Looks like a 32-bit / 64-bit confusion
Like a RETURN address on a stack being corrupted.
Or a badly passed AST address?

Is this new code? Language? recent modificarrtions on working code? 'Nothing changed' ?

>> What is a bit odd is that the virtual address is the same as the PC.

Well, that PV would be a bad virtual address in all likelyhood no?

The real target address is probably 0x5D98C0

Check that address (debugger? MAP?) what is expected there for clues.

hth,
Hein.
Sebastian Bazley
Regular Advisor

Re: Access violation where VA = PC

It's C-code - unfortunately the crash does not always happen...

We are asking the customer to enable crash dumps in case it happens again.
labadie_1
Honored Contributor

Re: Access violation where VA = PC

You have a very good document on that subject at

http://www.eight-cubed.com/articles/traceback.html
Hein van den Heuvel
Honored Contributor

Re: Access violation where VA = PC



Consider this:

$ mcr sys$login:tmp -11 -12
%SYSTEM-F-ACCVIO, access violation,
reason mask=00,
virtual address=000201B8000201B8, PC=000201B8000201B8, PS=0000001B

Code?


#include

b (int i, int j, int *x)
{
x[i] = x[j];
}

a (int i, int j, int *x)
{
b(i, j, x);
}


main(int argc,char *argv[])
{
int i,j,x[100];
i = atoi(argv[1]);
j = atoi(argv[2]);
a(i,j,x);
}


Cheers,
Hein.
Hoff
Honored Contributor

Re: Access violation where VA = PC

Something probably romped on the stack or on the heap or on a queue header, by the look of it. (Yep, that really narrows it down.
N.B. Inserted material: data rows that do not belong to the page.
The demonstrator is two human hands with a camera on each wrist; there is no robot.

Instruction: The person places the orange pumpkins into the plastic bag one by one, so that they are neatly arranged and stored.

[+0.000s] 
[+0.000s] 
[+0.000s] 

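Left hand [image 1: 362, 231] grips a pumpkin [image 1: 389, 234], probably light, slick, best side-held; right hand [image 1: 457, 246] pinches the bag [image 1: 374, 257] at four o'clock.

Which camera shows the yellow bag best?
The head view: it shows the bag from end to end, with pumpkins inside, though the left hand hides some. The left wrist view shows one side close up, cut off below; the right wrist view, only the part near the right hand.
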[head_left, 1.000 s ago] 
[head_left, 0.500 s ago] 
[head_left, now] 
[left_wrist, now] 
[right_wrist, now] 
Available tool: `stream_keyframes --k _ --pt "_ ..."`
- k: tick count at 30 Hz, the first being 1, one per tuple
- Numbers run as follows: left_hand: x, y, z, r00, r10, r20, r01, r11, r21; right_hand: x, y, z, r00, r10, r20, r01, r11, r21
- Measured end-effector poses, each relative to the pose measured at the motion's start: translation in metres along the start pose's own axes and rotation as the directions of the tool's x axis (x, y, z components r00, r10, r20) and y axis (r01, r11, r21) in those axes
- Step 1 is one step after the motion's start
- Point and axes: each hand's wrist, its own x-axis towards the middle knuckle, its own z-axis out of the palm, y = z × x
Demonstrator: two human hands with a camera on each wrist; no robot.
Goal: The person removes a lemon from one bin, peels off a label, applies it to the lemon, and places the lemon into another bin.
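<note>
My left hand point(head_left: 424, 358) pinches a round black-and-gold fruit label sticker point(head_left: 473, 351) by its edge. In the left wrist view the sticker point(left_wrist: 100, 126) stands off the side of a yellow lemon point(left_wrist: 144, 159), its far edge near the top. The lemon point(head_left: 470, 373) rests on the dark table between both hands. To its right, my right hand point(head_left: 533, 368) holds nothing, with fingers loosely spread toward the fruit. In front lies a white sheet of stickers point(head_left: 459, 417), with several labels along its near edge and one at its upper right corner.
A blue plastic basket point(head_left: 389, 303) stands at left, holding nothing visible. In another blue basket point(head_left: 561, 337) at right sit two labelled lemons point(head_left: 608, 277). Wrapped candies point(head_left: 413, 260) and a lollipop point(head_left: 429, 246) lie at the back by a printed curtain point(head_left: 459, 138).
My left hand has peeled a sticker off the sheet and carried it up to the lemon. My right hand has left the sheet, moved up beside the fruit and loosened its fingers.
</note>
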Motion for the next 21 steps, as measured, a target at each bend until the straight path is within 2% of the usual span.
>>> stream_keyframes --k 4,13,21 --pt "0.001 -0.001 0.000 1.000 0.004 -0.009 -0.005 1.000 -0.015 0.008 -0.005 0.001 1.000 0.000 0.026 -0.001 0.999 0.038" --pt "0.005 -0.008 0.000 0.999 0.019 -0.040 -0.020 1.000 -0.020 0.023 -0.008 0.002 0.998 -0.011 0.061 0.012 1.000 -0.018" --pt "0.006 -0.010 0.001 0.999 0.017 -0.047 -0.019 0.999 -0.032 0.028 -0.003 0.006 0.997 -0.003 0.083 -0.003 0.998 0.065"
There's a corruption. :-) A hammerlock grasp of the obvious, eh?) This footprint can could be a stack corruption or stack-stomp causing a return heading off into hyperspace; the error here is usually secondary to the actual failure.

Do post the full stack trace.

If that's the full stack trace, then you'll probably end up adding at least debugging information and potentially instrumenting the code. Unfortunately, adding debug or instrumentation can perturb the bug, and might well cause it to enter remission.

Stephen Hoffman
HoffmanLabs


John Gillings
Honored Contributor

Re: Access violation where VA = PC

Sebastian,

I'd be enabling PROCESS dumps - SET PROCESS/DUMP

You don't mention a version - make sure you're at V7.3-2 at least. Use DEBUG or SDA to analyse the resulting dump.

VA=PC is a fairly specific footprint. Since there are few modern language constructs which allow jumping to an arbitrary address, the most likely cause is loading a PC from the stack. So, you're looking for something that overwrites the return address in a call frame. The "improperly handled condition" suggests that other pieces of the call frame have also been corrupted.

The biggest problem with tracking these type of errors down is the "distance" between cause and effect. The corruption could be caused by the first executable line in the routine, but not actually seen until you attempt to exit. In DEBUG you can step a few lines, then check the integrity of the stack with SHOW CALL. From within a program, you can do something similar with LIB$GET_INVO* routines (potentially non-destructive). Another option would be to declare a condition handler at top level which can SS$_CONTINUE some specific condition. You can then check the integrity of the stack by LIB$SIGNALling that condition. If it's good, you continue, if not you'll get an improperly handled condition.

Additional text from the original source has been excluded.